Starting at the line containing "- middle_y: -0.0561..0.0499" and ending at the line containing "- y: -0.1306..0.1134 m", print every line of the material below exactly, both ends included, and stop there.
↓↓↓
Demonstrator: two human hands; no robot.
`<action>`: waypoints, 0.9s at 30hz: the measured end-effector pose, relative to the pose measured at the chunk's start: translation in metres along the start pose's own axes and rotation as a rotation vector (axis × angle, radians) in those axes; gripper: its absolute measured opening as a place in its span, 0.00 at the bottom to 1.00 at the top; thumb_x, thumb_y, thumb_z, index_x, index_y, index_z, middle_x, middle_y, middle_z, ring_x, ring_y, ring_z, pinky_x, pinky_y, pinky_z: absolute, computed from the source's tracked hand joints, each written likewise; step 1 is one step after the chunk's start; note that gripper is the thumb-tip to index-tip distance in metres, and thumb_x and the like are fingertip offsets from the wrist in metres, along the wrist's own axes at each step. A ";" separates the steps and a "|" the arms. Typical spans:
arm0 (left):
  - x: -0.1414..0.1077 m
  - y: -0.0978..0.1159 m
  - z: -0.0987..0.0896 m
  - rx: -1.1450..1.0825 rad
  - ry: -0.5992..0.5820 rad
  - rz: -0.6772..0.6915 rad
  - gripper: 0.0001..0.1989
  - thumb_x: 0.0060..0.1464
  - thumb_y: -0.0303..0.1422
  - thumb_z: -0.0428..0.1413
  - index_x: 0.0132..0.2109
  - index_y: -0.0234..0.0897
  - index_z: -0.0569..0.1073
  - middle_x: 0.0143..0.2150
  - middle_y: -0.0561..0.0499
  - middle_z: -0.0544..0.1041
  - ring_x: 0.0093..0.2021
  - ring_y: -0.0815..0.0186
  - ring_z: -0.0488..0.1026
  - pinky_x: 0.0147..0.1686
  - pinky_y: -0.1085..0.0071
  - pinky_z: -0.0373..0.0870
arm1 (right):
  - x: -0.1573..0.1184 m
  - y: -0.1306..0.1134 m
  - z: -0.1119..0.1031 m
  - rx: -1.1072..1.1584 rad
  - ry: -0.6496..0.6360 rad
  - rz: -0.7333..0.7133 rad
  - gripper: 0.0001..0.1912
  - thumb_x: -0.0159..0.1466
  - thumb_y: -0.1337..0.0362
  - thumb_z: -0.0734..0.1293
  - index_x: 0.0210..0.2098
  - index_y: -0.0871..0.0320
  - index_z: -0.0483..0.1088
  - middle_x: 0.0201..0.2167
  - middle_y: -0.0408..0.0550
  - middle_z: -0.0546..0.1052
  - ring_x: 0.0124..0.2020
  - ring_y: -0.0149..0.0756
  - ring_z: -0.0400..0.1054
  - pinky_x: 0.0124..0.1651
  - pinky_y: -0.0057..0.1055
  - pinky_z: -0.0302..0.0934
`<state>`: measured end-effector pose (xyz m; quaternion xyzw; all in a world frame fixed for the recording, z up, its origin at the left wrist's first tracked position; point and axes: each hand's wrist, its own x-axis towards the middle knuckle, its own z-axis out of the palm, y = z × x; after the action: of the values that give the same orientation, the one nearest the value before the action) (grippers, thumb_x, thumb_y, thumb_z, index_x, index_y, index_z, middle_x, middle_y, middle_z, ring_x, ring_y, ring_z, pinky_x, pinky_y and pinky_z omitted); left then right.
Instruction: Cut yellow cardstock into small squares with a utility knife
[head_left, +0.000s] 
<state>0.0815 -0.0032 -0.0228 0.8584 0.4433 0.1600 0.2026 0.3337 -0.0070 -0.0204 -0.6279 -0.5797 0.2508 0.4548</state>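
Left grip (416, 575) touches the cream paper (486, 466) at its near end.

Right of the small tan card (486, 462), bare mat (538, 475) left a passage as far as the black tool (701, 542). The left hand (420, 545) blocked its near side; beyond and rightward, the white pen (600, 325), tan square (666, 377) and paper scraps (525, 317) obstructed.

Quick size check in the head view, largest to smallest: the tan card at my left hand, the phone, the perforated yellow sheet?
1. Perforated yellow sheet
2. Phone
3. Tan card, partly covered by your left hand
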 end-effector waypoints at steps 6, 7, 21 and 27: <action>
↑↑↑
SOLVED PROBLEM:
  - middle_y: -0.0561..0.0499
  - middle_z: -0.0544..0.1041
  - ring_x: 0.0093..0.2021
  - ring_y: -0.0815..0.0186
  - ring_z: -0.0488..0.1026
  - pinky_x: 0.0147..0.1686
  - pinky_y: -0.1085..0.0071
  - pinky_z: -0.0373..0.0870
arm1 (right):
  - x: -0.1573..0.1184 m
  - y: -0.1306..0.1134 m

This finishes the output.